The stretch from Rhos Point to Little Orme is surprisingly confused and I'm glad to gain the shelter of the Little Orme. Nearly home now. Around the corner and into Llandudno Bay, this stretch always seems to take forever, but eventually the boat slides to a halt. The adventurous day finishes in the ATS car-park. More glamour.



It has been a long day. But we are now back in Welsh Wales, there is light at the end of the tunnel. We discuss the way the technical paddling level has evolved as the trip has progressed. I wouldn't have managed, nor attempted, a day like today early in the trip. It's not really a conscious choice, things have just moved on.

Best of all we can drive home and sleep in a bed tonight.


Water, Water, Everywhere...except here

Day 74 – Bispham to Leasowe – 2nd Aug – 26.9 nm


It’s a Sunday and a spring tide. The tide won’t be running in my favour for a while but we need to start early, if we don’t I'm guessing we’ll run out of sand. Blackpool’s extensive selection of concrete sea defences makes for an inhospitable place at high water.

I’m also expecting a Sunday morning spring will bring out the worm danglers, the crystal ball hints at a tricky compromise between staying in close to avoid the flow and dodging the fishing lines.

I get changed conspicuously in front of the bank with the world’s busiest cash-machine and then quickly trolley down the concrete ramp. As feared the sand is disappearing quickly. I wade across a narrow channel of moving water and place the boat on the final remaining patch. By the time I am sat in and the deck is going on the Taran lifts off the bottom, just in time. We turn S and start the day.

There’s a stiff S headwind from the start, combined with the tide against and it’s going to be a sub 4 kt slog for a while. The plan is to clear the concrete of Blackpool and then sit things out for a while on the beach S of the town, until things are ready to time for slack water across the Ribble Estuary.
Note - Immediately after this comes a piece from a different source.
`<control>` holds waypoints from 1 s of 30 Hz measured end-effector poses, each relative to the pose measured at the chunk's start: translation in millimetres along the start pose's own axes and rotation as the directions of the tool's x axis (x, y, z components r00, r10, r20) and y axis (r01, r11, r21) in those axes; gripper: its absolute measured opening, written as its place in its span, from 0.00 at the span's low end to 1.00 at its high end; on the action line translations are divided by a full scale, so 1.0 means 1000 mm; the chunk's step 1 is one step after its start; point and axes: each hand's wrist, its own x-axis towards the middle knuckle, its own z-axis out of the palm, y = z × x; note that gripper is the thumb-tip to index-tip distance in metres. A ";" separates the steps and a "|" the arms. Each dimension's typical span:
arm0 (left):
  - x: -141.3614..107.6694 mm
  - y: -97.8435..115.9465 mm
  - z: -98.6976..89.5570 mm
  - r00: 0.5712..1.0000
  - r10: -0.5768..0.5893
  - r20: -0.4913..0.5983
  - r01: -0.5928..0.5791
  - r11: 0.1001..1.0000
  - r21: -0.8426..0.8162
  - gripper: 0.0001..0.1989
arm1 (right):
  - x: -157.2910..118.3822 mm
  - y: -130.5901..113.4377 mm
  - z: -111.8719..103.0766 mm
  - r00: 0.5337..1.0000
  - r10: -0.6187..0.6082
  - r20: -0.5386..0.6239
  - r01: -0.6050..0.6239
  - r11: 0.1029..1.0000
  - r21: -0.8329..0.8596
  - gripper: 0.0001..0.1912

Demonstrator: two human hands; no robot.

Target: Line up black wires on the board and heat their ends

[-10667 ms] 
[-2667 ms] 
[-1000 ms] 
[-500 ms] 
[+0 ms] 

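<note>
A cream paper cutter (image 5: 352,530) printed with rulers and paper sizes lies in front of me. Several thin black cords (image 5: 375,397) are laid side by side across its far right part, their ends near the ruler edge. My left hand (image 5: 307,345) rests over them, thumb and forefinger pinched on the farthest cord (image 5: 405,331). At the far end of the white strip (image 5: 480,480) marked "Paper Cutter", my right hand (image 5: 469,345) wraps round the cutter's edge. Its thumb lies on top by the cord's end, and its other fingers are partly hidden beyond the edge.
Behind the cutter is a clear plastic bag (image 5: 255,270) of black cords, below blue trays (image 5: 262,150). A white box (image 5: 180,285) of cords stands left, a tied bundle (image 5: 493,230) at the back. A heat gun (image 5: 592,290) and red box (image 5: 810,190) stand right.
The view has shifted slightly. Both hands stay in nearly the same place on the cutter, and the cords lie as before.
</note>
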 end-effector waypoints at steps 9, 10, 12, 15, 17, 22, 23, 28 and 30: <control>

I try to stay in close to gain whatever shelter there is from the wind and tide, but straight away a line is cast across my bow and fouls the rudder. The anticipated abuse follows quickly from up on the wall. They have a colourful, though rather limited, grasp of the English language and seem very keen to share it with me. I can’t clear the line and I see movement as they start to run along the wall, hurling more abuse and threats. Sigh. Come on you fat twit - I can keep this up all day – I know you can’t.

I move further out but have to endure the wind and tide more. It’s going to be a shitty start to the day, the scene is set – suffer the morons or suffer the wind. Oh yeah, it’s all glamour in this game.

Later as I draw level with the Airport, I clear the concrete and sand is once again a welcome sight. The conditions settle as the rebound from the walls is no more. Likewise the moron abuse has faded, they are too lazy to walk out onto the beach here.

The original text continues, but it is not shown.